▶ [GIVEN MATERIAL]:
=======

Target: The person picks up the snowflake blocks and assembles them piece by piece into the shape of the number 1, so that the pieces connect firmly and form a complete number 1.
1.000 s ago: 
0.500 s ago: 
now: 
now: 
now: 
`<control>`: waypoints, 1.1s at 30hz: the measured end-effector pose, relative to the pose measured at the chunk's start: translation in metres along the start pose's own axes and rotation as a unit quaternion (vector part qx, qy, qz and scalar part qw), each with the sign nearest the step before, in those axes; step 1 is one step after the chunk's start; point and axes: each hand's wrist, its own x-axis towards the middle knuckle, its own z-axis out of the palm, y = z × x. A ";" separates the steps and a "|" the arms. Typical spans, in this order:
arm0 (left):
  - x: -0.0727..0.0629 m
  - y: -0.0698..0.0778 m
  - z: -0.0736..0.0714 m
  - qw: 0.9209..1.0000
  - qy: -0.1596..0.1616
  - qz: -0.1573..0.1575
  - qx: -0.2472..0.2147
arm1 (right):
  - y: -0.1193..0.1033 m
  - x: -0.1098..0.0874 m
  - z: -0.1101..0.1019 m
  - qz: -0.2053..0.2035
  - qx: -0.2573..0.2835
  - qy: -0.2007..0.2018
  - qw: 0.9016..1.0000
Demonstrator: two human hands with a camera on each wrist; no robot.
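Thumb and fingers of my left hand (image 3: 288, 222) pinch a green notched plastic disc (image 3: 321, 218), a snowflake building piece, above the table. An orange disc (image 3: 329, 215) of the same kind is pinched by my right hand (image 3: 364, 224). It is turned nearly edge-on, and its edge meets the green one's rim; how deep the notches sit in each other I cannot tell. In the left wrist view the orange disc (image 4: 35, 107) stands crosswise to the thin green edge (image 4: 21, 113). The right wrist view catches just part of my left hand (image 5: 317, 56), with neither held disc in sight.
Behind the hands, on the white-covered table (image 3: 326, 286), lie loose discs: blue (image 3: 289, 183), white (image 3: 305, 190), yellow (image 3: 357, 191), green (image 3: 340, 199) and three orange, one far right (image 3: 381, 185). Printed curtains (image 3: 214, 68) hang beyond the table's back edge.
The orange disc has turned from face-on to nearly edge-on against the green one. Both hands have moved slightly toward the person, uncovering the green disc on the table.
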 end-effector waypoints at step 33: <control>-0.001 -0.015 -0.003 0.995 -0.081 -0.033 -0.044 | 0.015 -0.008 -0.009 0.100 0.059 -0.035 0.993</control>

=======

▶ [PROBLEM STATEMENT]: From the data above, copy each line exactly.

▶ [TASK SOLUTION]:
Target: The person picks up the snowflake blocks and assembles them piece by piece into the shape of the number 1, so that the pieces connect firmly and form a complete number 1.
1.000 s ago: 
0.500 s ago: 
now: 
now: 
now: 
`<control>`: waypoints, 1.1s at 30hz: the measured end-effector pose, relative to the pose measured at the chunk's start: translation in metres along the start pose's own axes and rotation as a unit quaternion (vector part qx, qy, qz and scalar part qw), each with the sign nearest the step before, in those axes; step 1 is one step after the chunk's start; point and axes: each hand's wrist, its own x-axis towards the middle knuckle, its own z-axis out of the palm, y = z × x. A ";" separates the steps and a "|" the arms. Typical spans, in this order:
arm0 (left):
  - x: -0.0727..0.0629 m
  - y: -0.0698..0.0778 m
  - z: -0.0736..0.0714 m
  - qw: 0.9209..1.0000
  - qy: -0.1596..0.1616
  - qz: -0.1573..0.1575
  - qx: -0.2472..0.2147
arm1 (right):
  - y: -0.1193..0.1033 m
  - x: -0.1098..0.0874 m
  - z: -0.1101..0.1019 m
  - qz: -0.2053..0.2035
  - qx: -0.2573..0.2835
  - qy: -0.2007..0.2018
  - qw: 0.9016..1.0000
Demonstrator: two human hands with a camera on each wrist; no robot.
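Thumb and fingers of my left hand (image 3: 288, 222) pinch a green notched plastic disc (image 3: 321, 218), a snowflake building piece, above the table. An orange disc (image 3: 329, 215) of the same kind is pinched by my right hand (image 3: 364, 224). It is turned nearly edge-on, and its edge meets the green one's rim; how deep the notches sit in each other I cannot tell. In the left wrist view the orange disc (image 4: 35, 107) stands crosswise to the thin green edge (image 4: 21, 113). The right wrist view catches just part of my left hand (image 5: 317, 56), with neither held disc in sight.
Behind the hands, on the white-covered table (image 3: 326, 286), lie loose discs: blue (image 3: 289, 183), white (image 3: 305, 190), yellow (image 3: 357, 191), green (image 3: 340, 199) and three orange, one far right (image 3: 381, 185). Printed curtains (image 3: 214, 68) hang beyond the table's back edge.
The orange disc has turned from face-on to nearly edge-on against the green one. Both hands have moved slightly toward the person, uncovering the green disc on the table.
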 end-effector waypoints at step 33: <control>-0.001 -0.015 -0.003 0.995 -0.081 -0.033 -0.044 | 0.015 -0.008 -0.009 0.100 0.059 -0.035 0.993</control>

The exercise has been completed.